One data point investors focused on yesterday was the percentage markdown Lehman appeared to be taking on its leveraged loan commitments as it tried to sell off deal financing to third parties at depressed prices.

Research Credit for ARM Reset Crart: Idleworm, Calculated Risk

Posted in Economy | Top Of Page

4 Responses to “Lehman Brothers Forced to Juggle Some of Its Own Hand Grenades; Where Are the Rest and When Will They Blow?”

  1. il says:

    One thing I’ve been thinking about since reading the Hayman PDF:

    In regards to buyers being stuck holding these worthless CDOs that they can’t sell, it’s obvious that they’re not only going to be upset – they’re going to be pissed. My question is, just how pissed do you think some of them will be? What I mean is, how far do you think will they go – or what alternative collection methods will they use – to recoup in some way or another? Obviously some of these buyers would be, uh, well connected, I imagine…

  2. Loveandlight says:

    Oooo, February, March, and April are going to be teh ugleee!

  3. sharon says:

    il, my thinking is that the buyers of this worthless paper have no recourse other than to file suit against whatever financial entity it was that sold it to them–and maybe the rating agencies that rated them AAA. (Lots of luck! Bear-Stearns is incorporatted in the Cayman Islands.) The investors are in no position to foreclose, or otherwise go after the defaulting individuals.

    I think we’ll see a lot of lawsuits, and still more demands for bailouts. Northern Rock paid its investors a freakin’ dividend–and its CEO is still being wildly overcompensated, in the midst of this debacle!

    To the extent that these institutions are bailed out, the rest of us will be screwed. To the extent they don’t the investors will be screwed–which includes a lot of pension funds and, I think, municipal governments.

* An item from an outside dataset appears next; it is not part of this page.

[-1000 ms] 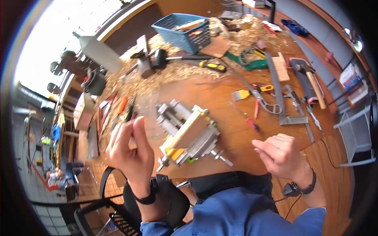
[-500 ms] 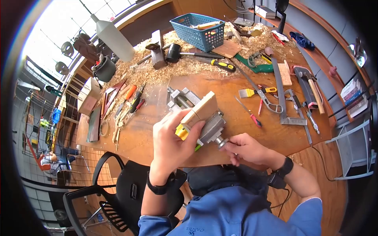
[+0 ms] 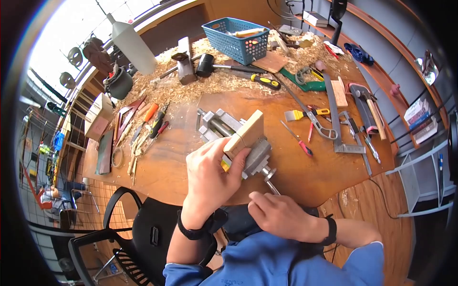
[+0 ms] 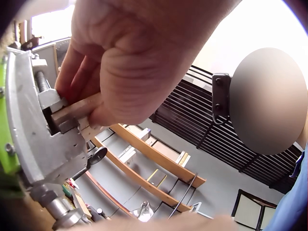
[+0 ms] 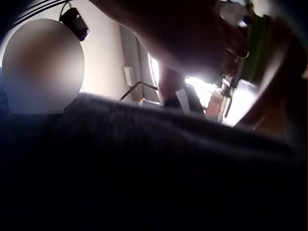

    Most of these people have been screwed before, so they are used to it. Thousands of people have been screwed out of the pensions over the past decade or so, by companies that just decided to abscond with the money–with the blessing of the government. No torches and pitchforks have yet been in evidence.

  4. tochigi says:

    I’m guessing here, but I would say that there are very specific rules that kick in when the borrowers get behind on their payments.

    I would guess that you have the originating lender (“chop shop”), and the current owner of the debt obligation and then a separate administrator of these loans. The buyer of the MBS or CDO probably has to pay a pre-decided admin fee to the administrator.

    So when the McMansion buyer (NOT owner) can’t pay the required amounts in repayments anymore, they would get x number of warning letters from the administrator, then some letters from the lawyers, and then after a certain time has lapsed without satisfactory loan rescheduling, it’s kapow–foreclosure, eviction and mortgagee sale. I’d say that the only leeway in this process is if the buyer tries to stall by negotiating new terms. But I suspect these exotic loans have very little room for manoeuvre. The knife probably falls pretty quickly and there are probably very few chances for escape.

    So when all these ARMs reset next spring/summer, it’s just a matter of time before the foreclosures start snowballing big time.

    Grab that pop corn. This could be a long show.